• PROMPT:
Of the entries below, return exactly those lines that fall between the one containing "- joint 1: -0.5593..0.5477" and the one containing "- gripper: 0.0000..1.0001", the two end lines included.

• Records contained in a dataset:
_____
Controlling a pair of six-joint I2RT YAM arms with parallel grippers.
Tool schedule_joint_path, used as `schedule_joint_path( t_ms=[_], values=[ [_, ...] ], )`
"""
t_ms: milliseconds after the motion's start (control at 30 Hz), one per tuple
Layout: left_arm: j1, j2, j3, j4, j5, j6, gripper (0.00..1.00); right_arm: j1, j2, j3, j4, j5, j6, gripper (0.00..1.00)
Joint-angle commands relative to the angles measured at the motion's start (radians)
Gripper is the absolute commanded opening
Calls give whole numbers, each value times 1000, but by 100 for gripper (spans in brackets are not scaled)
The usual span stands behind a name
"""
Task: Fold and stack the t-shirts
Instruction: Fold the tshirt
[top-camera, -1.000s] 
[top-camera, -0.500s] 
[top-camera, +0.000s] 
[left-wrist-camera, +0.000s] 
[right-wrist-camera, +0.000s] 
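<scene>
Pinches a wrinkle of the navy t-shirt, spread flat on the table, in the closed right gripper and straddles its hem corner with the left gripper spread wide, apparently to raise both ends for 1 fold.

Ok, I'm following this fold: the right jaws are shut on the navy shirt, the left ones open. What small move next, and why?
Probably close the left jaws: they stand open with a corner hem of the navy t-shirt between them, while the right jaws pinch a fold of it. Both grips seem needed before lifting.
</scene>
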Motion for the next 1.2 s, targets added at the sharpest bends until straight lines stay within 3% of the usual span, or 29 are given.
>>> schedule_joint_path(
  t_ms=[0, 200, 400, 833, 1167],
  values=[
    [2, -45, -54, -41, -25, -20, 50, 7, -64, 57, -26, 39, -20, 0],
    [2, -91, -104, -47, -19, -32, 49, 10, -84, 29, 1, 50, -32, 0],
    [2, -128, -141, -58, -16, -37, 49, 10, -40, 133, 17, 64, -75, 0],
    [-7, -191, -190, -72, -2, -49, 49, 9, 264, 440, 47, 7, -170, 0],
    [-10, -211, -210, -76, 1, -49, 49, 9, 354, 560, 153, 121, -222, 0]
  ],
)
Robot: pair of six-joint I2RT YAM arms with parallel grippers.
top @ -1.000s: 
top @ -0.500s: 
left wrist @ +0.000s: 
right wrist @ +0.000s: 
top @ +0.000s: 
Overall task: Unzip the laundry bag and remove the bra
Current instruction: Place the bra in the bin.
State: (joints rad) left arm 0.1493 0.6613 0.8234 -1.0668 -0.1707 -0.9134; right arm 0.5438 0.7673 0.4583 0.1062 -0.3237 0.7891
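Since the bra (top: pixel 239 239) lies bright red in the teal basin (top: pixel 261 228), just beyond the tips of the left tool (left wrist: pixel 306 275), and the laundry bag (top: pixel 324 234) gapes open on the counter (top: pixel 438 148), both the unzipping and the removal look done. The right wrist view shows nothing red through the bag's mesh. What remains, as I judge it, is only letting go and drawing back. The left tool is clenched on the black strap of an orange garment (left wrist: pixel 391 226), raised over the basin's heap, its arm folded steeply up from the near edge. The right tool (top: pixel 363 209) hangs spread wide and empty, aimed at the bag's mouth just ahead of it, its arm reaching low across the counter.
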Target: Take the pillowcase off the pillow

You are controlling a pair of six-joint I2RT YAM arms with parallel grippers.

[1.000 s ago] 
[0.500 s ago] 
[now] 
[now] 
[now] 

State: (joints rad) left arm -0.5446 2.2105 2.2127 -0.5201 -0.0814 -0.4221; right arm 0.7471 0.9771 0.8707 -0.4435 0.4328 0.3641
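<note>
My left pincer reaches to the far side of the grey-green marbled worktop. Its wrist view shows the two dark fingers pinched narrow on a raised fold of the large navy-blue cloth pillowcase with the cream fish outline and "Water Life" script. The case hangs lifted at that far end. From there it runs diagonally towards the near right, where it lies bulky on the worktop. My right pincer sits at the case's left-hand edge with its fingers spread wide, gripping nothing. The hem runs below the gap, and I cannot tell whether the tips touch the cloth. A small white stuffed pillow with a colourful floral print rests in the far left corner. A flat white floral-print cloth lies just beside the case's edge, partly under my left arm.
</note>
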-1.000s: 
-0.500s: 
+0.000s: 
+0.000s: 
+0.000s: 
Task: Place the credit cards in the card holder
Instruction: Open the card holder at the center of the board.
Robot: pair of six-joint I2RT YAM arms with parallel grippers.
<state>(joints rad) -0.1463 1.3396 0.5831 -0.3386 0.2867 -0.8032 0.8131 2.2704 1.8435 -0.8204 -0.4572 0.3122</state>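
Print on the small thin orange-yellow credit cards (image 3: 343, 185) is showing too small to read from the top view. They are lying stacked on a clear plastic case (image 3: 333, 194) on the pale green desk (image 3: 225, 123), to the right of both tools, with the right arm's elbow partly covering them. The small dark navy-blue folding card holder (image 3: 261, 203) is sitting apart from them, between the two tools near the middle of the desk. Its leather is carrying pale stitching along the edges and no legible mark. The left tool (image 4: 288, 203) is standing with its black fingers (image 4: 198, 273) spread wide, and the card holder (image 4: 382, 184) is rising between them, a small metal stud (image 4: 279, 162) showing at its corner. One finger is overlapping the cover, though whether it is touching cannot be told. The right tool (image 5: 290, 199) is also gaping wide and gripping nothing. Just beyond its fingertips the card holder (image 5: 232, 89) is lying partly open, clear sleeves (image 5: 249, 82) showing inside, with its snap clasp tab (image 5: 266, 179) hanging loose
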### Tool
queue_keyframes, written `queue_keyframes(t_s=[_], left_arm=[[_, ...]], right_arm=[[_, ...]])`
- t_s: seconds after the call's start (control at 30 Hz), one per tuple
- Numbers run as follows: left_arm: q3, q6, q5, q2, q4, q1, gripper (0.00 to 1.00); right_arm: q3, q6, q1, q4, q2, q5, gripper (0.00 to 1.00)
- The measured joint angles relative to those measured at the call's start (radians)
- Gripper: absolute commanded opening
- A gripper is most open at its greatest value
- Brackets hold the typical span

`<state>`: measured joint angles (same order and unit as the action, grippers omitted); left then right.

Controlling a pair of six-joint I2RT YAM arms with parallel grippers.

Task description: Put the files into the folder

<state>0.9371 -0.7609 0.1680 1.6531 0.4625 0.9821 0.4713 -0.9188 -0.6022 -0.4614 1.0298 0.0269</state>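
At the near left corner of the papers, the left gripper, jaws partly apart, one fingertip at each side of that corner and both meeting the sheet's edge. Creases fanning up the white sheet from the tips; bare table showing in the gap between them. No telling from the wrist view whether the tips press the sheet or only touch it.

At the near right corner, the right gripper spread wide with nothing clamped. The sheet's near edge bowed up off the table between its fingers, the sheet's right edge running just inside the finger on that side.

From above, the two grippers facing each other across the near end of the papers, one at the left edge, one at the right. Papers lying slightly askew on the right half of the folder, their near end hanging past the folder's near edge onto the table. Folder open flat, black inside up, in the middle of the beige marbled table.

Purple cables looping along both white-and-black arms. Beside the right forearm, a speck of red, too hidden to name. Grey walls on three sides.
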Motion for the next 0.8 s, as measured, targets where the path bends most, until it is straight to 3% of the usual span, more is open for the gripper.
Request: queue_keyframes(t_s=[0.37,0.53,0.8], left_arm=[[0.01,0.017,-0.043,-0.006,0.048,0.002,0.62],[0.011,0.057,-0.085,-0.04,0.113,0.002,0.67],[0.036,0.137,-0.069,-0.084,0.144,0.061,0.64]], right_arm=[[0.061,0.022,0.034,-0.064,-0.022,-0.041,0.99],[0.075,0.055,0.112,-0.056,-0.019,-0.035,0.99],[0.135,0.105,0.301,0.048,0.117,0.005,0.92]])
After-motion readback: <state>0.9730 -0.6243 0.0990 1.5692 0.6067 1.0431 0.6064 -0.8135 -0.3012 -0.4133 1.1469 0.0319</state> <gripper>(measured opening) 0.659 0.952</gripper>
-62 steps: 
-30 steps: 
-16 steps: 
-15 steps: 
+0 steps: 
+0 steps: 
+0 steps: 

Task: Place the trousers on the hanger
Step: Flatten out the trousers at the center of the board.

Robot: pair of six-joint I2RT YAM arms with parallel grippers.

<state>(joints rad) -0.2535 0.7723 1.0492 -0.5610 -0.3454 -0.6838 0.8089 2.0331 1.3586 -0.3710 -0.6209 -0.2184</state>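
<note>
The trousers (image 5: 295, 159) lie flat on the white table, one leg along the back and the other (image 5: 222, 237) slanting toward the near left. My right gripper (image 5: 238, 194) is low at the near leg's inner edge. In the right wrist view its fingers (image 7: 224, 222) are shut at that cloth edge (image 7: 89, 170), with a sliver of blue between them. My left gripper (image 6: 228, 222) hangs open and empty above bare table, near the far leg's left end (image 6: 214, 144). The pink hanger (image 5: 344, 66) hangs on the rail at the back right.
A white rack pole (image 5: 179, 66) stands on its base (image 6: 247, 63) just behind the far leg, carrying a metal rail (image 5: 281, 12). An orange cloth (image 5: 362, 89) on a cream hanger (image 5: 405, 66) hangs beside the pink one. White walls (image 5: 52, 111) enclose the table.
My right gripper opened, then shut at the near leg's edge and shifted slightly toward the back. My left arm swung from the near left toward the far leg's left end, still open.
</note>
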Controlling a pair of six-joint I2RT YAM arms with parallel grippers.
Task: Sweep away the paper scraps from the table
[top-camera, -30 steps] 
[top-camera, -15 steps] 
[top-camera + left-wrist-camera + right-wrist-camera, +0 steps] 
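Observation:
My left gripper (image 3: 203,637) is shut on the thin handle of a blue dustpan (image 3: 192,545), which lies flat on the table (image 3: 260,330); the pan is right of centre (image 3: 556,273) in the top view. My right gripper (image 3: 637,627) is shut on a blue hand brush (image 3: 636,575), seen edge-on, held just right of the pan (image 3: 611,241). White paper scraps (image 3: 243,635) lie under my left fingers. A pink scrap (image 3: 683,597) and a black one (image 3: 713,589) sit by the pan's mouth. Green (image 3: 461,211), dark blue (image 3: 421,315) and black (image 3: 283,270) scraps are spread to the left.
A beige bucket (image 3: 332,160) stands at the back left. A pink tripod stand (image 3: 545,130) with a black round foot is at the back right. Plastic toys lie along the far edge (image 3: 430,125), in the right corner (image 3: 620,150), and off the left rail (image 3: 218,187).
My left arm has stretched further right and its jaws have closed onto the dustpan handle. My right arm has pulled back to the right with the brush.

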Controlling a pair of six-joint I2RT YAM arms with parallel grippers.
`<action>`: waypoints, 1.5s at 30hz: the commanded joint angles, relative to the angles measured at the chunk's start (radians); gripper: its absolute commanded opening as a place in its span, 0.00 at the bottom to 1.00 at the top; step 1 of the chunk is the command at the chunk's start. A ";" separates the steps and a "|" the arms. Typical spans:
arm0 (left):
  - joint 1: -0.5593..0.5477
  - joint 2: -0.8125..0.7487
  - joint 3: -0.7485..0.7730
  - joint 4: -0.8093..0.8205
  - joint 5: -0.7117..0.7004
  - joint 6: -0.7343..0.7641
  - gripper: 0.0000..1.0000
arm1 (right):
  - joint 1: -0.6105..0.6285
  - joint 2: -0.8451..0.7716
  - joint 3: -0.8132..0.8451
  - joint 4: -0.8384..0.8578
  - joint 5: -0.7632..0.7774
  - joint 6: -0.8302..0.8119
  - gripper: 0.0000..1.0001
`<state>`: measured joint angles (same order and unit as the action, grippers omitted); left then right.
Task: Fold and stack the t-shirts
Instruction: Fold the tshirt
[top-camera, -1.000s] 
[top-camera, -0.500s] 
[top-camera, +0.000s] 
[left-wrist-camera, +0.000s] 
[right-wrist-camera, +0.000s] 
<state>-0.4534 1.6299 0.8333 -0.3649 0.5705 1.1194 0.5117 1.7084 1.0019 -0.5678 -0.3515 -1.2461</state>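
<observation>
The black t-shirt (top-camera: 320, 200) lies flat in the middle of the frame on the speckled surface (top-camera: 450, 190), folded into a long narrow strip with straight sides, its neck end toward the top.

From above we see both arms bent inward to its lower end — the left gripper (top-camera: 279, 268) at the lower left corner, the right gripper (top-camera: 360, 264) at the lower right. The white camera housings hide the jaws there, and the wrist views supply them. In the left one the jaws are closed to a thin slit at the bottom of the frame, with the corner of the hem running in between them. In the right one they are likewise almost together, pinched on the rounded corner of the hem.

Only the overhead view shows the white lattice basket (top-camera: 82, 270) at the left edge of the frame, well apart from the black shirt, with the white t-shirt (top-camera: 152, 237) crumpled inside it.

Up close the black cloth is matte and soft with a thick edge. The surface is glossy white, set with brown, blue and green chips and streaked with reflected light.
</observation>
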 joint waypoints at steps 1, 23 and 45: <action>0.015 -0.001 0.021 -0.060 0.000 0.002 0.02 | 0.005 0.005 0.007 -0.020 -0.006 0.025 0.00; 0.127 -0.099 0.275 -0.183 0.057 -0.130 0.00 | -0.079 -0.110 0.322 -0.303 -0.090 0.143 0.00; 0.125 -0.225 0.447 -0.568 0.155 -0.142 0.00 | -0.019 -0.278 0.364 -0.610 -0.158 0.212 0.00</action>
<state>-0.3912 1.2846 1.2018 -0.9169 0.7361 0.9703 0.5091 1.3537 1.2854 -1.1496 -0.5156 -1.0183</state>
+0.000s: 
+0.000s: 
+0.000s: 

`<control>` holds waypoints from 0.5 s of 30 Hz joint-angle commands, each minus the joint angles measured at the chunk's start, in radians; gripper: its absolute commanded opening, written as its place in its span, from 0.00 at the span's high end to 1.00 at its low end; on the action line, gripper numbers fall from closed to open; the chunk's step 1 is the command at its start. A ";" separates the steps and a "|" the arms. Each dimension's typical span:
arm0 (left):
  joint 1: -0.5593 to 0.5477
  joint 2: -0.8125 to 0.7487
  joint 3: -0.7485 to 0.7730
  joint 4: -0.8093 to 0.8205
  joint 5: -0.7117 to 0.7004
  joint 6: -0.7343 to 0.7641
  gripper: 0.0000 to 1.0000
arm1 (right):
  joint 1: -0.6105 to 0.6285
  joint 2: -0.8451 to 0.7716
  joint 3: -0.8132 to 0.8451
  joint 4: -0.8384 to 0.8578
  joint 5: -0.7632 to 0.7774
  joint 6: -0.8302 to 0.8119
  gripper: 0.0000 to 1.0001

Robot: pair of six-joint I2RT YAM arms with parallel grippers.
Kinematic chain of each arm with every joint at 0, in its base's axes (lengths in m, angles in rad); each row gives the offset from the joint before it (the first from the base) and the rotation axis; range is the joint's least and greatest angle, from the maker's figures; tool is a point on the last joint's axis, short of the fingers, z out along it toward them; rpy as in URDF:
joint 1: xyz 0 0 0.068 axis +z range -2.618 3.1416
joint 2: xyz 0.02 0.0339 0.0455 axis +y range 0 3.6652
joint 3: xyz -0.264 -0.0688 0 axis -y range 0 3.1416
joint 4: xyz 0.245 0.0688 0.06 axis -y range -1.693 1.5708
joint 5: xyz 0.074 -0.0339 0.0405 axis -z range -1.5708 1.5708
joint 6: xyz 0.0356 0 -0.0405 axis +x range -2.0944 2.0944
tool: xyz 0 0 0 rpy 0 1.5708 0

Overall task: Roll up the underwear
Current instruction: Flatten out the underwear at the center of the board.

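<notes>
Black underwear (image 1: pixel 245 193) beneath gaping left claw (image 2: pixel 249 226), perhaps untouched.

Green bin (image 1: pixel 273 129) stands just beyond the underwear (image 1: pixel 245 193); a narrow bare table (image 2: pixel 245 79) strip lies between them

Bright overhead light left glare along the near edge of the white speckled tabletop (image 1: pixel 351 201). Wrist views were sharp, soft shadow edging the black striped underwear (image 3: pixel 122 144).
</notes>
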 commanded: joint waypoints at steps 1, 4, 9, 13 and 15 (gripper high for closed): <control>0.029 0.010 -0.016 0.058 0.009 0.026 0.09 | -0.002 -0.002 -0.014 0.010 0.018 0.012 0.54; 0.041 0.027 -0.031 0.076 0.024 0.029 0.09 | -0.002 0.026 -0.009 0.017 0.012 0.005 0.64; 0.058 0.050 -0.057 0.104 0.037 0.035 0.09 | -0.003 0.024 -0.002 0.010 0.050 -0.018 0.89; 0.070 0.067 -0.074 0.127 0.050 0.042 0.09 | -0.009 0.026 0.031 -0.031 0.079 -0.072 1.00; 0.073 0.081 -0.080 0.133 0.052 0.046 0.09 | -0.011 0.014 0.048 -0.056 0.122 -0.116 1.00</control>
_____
• OUTPUT OF THE TASK:
  - joint 1: -0.5593..0.5477
  - joint 2: -0.8125..0.7487
  - joint 3: -0.7485..0.7730
  - joint 4: -0.8093..0.8205
  - joint 5: -0.7117..0.7004
  - joint 6: -0.7343..0.7641
  - gripper: 0.0000..1.0000
arm1 (right):
  - joint 1: -0.6105..0.6285
  - joint 2: -0.8451..0.7716
  - joint 3: -0.8132..0.8451
  - joint 4: -0.8384..0.8578
  - joint 5: -0.7632..0.7774
  - joint 6: -0.8302..0.8119
  - gripper: 0.0000..1.0001

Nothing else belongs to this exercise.